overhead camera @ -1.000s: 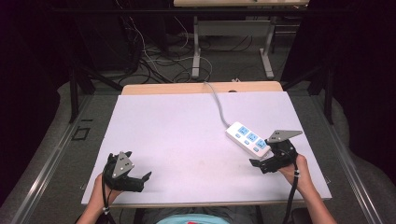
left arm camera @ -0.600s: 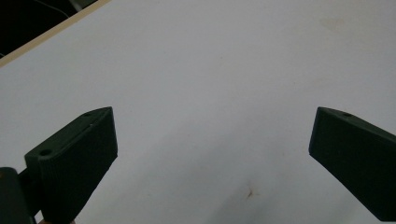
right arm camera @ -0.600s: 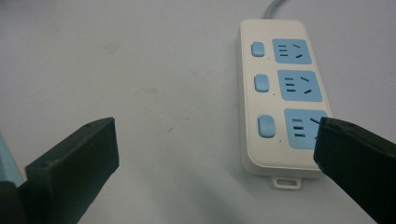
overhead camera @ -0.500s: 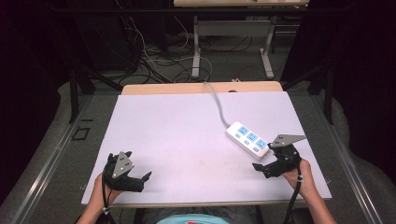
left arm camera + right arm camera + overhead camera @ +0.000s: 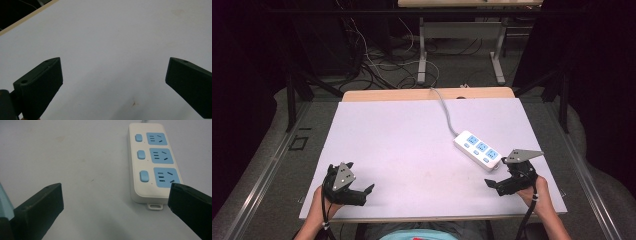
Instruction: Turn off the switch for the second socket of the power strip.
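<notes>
Now your right gripper has its jaws spread wide, pinching nothing; the white power strip lies just ahead of them, its near end beside the right-hand jaw. Your left gripper is likewise spread, over the bare white table, well apart from the strip.

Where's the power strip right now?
In the high view the power strip lies on the table's right side, just ahead of the right tongs, untouched.

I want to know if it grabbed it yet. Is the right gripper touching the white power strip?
Apart. In the high view, bare table shows between the right gripper and the power strip; the gripper sits nearer the person, jaws wide open.
</notes>
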### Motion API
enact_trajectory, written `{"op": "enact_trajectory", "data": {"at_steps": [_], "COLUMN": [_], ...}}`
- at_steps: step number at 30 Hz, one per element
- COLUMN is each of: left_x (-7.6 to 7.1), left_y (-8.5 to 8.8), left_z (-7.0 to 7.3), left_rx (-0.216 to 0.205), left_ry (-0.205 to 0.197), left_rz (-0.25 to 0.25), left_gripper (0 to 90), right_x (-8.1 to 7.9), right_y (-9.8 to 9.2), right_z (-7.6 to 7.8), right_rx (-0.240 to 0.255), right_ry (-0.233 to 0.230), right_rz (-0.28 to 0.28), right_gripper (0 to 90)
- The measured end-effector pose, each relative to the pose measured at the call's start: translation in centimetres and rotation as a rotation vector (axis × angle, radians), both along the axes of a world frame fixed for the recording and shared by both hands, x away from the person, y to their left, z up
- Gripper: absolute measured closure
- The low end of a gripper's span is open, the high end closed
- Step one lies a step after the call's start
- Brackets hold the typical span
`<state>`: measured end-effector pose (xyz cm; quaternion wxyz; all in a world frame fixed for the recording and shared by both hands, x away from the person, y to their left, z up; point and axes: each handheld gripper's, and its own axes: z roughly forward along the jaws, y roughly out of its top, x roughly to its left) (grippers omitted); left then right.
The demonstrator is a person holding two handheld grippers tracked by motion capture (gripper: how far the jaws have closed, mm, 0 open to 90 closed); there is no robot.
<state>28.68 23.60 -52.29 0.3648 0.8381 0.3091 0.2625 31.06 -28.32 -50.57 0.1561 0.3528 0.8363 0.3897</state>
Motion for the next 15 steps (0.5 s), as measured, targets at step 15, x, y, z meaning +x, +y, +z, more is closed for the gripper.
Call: {"op": "enact_trajectory", "data": {"at_steps": [15], "left_x": [0.02], "left_y": [-0.04], "left_z": [-0.02], "left_rx": [0.002], "left_ry": [0.004], "left_rz": [-0.003], "left_gripper": [1.0], "right_x": [-0.44], "right_y": [-0.13], "right_z": [-0.22], "right_rx": [-0.005], "right_ry": [-0.008], "right_rz": [0.009], "right_gripper": [0.0]}}
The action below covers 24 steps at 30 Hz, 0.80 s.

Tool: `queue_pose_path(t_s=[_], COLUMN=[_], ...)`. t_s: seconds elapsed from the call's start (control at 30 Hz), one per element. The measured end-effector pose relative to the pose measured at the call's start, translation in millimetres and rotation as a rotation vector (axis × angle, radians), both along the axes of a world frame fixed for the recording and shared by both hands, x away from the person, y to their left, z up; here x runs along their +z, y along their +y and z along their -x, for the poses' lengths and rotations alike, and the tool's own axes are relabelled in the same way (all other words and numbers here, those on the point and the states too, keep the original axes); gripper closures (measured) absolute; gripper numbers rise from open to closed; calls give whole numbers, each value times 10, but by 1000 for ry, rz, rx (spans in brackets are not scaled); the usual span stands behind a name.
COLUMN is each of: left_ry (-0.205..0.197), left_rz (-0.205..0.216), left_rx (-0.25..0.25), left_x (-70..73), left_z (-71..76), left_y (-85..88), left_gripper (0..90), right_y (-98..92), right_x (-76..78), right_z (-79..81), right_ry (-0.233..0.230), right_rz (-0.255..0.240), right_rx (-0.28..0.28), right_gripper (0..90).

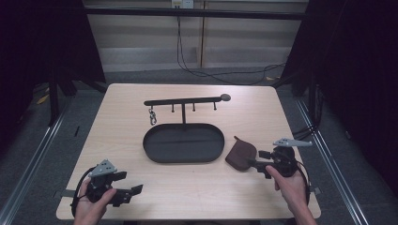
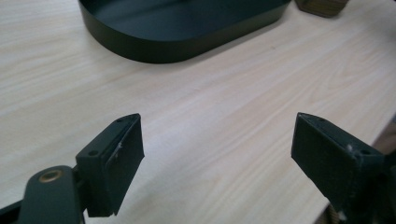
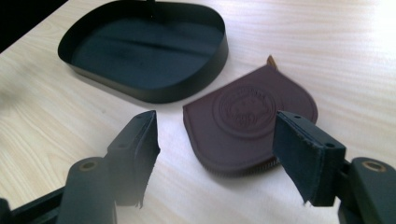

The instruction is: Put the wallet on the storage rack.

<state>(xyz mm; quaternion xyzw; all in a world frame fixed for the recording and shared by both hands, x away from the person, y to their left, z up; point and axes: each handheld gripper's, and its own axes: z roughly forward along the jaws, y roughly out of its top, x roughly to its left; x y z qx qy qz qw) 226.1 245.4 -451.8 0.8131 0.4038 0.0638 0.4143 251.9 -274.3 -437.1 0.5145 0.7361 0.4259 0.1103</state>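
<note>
On a pale wooden table sits a dark oval tray, the landmark for everything else. Rising from the far rim of the tray is a thin post that carries a horizontal black bar with several small pegs hanging down. A round knob caps the bar's right end, and a metal clip dangles from near its left end, hanging just beyond the tray's far left edge.

Just to the right of the tray, lying flat on the table, is a brown leather pouch. It is rounded with one pointed corner, has a round embossed seal on its face and a zip along its curved edge. It lies just beside the tray; whether it touches the wall cannot be told.

Right of the pouch, the person's right hand holds the right gripper. In the right gripper view its jaws stand wide apart, one on each side of the pouch's near edge, with nothing clamped between them. A grey three-cornered plate sits on top of this gripper.

Well to the near left of the tray, close to the table's front edge, the left hand holds the left gripper. Its jaws are also spread wide over bare wood, holding nothing, and point toward the tray.
</note>
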Motion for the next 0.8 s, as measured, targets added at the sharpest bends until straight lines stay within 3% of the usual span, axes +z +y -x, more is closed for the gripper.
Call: queue_pose_path(t_s=[0.13, 0.2, 0.23, 0.27, 0.33, 0.37, 0.4, 0.57, 0.67, 0.8], left_ry=[10, 29, 29, 28, 35, 35, 38, 30, 39, 36], left_rz=[1, 12, 12, 9, 19, 19, 25, 25, 26, 28], left_rx=[-32, -39, -39, -52, -61, -61, -56, -41, -49, -52], left_x=[-77, -139, -139, -148, -149, -149, -153, -144, -150, -148], left_z=[65, 63, 63, 53, 44, 44, 34, 21, 18, 30], left_y=[53, 68, 68, 52, 45, 45, 53, 59, 50, 40], left_gripper=[164, 164, 164, 164, 165, 165, 164, 164, 164, 164], right_y=[31, 69, 69, 102, 125, 125, 154, 198, 242, 276], right_x=[41, 36, 36, 37, 46, 46, 72, 111, 140, 198], right_z=[-134, -215, -215, -276, -326, -326, -389, -519, -673, -783], right_ry=[48, 116, 116, 154, 186, 186, 206, 252, 306, 307], right_rz=[44, 65, 65, 90, 109, 109, 147, 186, 220, 249], right_rx=[-32, -22, -22, 1, 13, 13, 29, 38, 44, 48], right_gripper=[251, 214, 214, 174, 167, 167, 166, 166, 166, 166])
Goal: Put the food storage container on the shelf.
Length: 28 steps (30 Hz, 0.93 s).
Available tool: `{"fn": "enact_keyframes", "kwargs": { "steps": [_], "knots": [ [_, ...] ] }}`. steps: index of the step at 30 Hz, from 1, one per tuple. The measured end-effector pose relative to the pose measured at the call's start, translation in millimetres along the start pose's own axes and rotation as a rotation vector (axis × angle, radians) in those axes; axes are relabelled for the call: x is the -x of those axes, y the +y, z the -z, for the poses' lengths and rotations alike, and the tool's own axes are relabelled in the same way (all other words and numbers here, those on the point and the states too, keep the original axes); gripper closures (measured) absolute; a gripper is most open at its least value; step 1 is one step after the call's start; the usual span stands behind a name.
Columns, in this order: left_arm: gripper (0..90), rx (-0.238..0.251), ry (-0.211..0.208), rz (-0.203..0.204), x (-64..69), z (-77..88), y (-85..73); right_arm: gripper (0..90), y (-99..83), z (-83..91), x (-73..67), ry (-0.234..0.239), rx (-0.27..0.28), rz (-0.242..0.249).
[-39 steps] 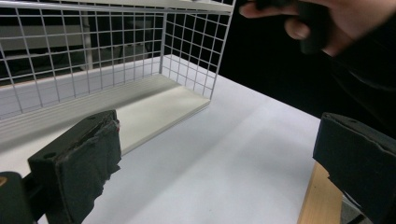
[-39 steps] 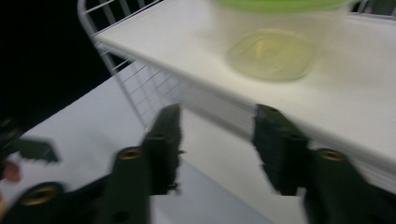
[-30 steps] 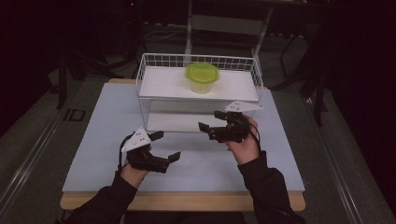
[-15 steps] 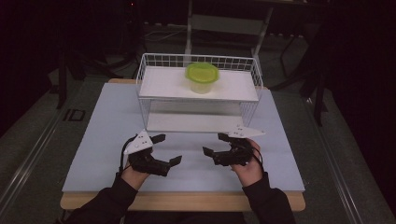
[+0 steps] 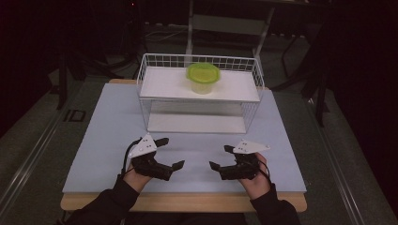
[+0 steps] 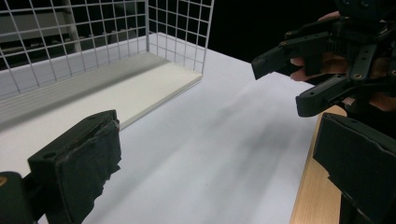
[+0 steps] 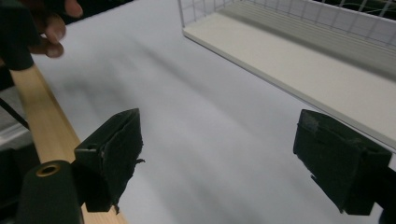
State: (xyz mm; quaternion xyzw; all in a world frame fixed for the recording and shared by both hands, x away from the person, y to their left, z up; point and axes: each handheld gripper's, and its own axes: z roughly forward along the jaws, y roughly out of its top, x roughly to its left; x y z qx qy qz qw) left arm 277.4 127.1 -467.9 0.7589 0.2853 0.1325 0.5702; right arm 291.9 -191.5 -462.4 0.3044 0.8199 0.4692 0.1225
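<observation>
Near the table's [image 5: 112, 136] front edge, both hands are holding the left gripper [image 5: 170, 153] and right gripper [image 5: 220, 157] spread, empty. On the wire rack's [image 5: 145, 89] top shelf, the green-lidded container [image 5: 203, 77] is sitting; a careless reach risks snagging the rim wires.

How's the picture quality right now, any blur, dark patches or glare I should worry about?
High view: surroundings nearly black, but the table is evenly lit, and the green-lidded container on the wire rack reads sharp. Left gripper view: table surface streaked with blur, rack mesh crisp. Right gripper view: similar smearing on the tabletop. No glare anywhere.
</observation>
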Motion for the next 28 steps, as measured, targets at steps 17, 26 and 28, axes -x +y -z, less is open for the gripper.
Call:
{"fn": "enact_keyframes", "kwargs": {
  "steps": [17, 26, 28],
  "knots": [
    [1.6, -0.040, -0.025, -0.023, 0.2, -4.6, -7.7, 14.5, -24.4, 10.5, 10.4, -0.047, -0.027, 0.002],
    [1.6, -0.082, -0.033, -0.020, -1.2, -8.9, -12.0, 15.0, -25.9, 6.8, 11.7, -0.070, -0.066, 0.027],
    [1.6, -0.086, -0.036, -0.019, -1.8, -9.0, -12.6, 14.9, -26.4, 5.4, 10.9, -0.067, -0.077, 0.025]
  ]
}}
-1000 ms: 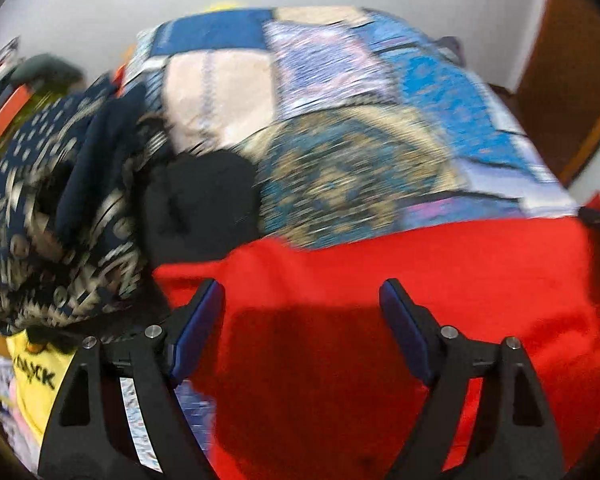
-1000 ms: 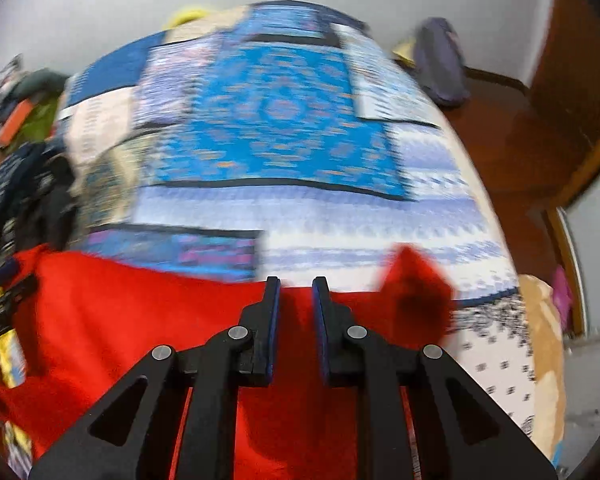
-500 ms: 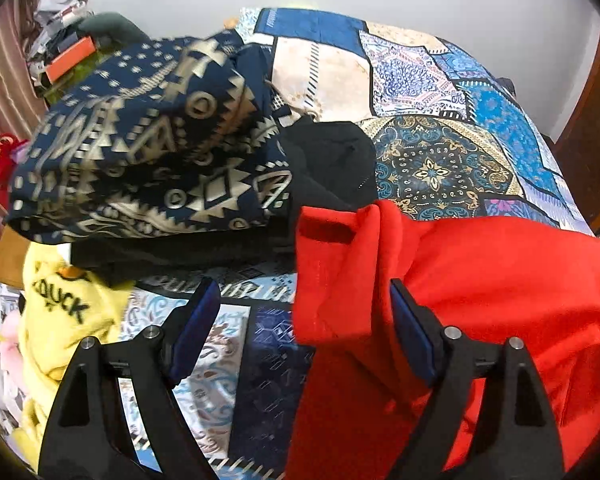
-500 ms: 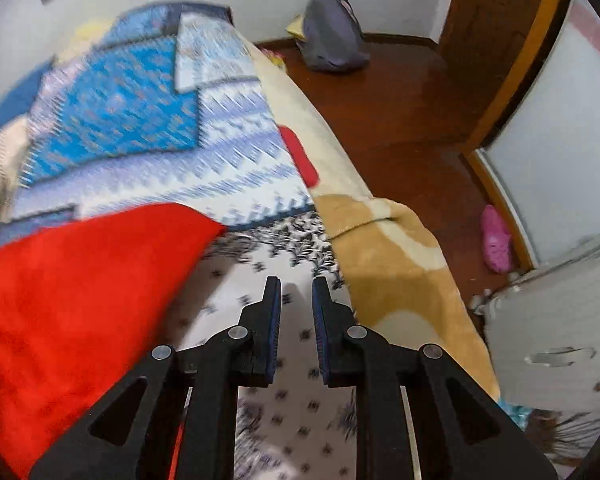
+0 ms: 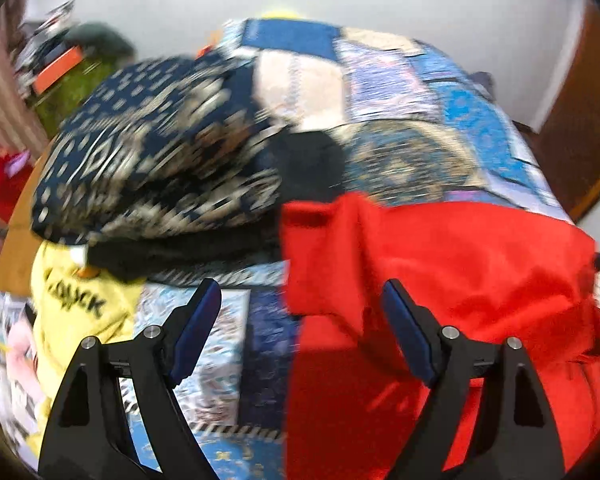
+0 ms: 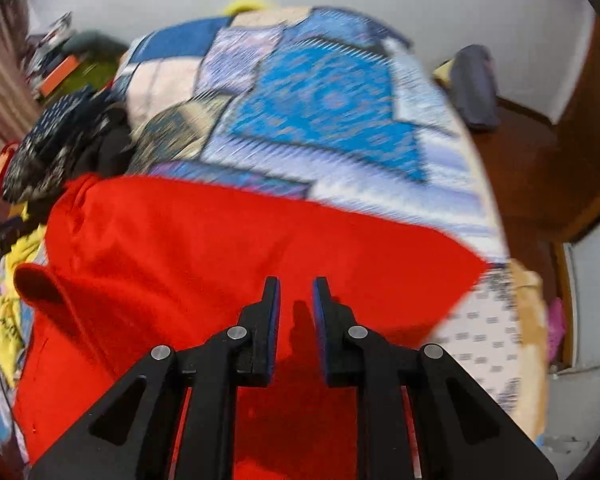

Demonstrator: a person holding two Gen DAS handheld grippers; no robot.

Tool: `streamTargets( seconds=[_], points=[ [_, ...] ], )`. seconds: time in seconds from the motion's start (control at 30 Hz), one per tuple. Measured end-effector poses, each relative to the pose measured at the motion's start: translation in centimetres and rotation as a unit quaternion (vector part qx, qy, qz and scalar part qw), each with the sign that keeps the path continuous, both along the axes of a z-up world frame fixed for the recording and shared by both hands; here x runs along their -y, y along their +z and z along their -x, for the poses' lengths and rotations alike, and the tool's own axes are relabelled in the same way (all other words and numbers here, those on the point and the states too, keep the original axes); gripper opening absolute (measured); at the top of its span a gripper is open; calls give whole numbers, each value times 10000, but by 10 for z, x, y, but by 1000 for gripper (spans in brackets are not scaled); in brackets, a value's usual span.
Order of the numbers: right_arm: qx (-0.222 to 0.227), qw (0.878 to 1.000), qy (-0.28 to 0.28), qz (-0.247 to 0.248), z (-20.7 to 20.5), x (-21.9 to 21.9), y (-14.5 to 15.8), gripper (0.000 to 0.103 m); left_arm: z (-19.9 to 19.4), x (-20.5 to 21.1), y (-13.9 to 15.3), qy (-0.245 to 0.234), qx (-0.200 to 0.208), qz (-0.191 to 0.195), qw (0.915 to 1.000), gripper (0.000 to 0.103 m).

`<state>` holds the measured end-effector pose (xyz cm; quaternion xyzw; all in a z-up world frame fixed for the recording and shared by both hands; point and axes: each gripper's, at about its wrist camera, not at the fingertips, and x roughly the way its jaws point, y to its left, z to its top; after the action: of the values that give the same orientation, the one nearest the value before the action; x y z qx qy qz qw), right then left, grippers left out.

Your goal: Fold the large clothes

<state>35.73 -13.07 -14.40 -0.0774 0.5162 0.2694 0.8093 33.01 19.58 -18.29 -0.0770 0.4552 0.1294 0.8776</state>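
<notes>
1. Red garment spread on patchwork bedspread, long axis running left to right.
2. Left gripper wide open, empty, over garment's folded left edge: nearer hand.
3. Right gripper nearly closed, gripping nothing, above garment's middle.

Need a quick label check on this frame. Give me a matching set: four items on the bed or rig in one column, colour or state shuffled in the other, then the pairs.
Column 1:
1. large garment
2. left gripper
3. right gripper
4. pile's top cloth

Column 2:
A. navy with a pale pattern
B. plain red
C. jaws nearly together, nothing between them
D. jaws wide apart, nothing gripped

Pairs: 1-B, 2-D, 3-C, 4-A
</notes>
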Motion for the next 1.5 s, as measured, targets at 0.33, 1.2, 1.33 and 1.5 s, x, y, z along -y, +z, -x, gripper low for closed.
streamTargets(
  seconds=[0.33, 1.2, 1.33, 1.5],
  points=[
    [-479, 9973, 552, 102, 40, -15, -26, 19, -36, 80, -10, -1214, -99, 897, 9885, 83],
    [407, 9986, 98, 324, 102, 48, 20, 40, 83, 59, -37, -877, -615, 125, 9942, 92],
    [428, 9986, -124, 288, 104, 70, 25, 40, 106, 34, -28, -528, -530, 320, 9967, 92],
    [178, 9978, -458, 454, 107, 101, 9, 40, 130, 11, -35, -238, -649, 806, 9943, 92]
  ],
)
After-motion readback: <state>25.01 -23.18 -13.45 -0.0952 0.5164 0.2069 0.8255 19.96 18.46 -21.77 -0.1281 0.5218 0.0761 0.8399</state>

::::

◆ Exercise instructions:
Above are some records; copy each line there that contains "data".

◆ Result for this task:
enact_trajectory, written `{"op": "enact_trajectory", "data": {"at_steps": [_], "COLUMN": [_], ...}}`
Call: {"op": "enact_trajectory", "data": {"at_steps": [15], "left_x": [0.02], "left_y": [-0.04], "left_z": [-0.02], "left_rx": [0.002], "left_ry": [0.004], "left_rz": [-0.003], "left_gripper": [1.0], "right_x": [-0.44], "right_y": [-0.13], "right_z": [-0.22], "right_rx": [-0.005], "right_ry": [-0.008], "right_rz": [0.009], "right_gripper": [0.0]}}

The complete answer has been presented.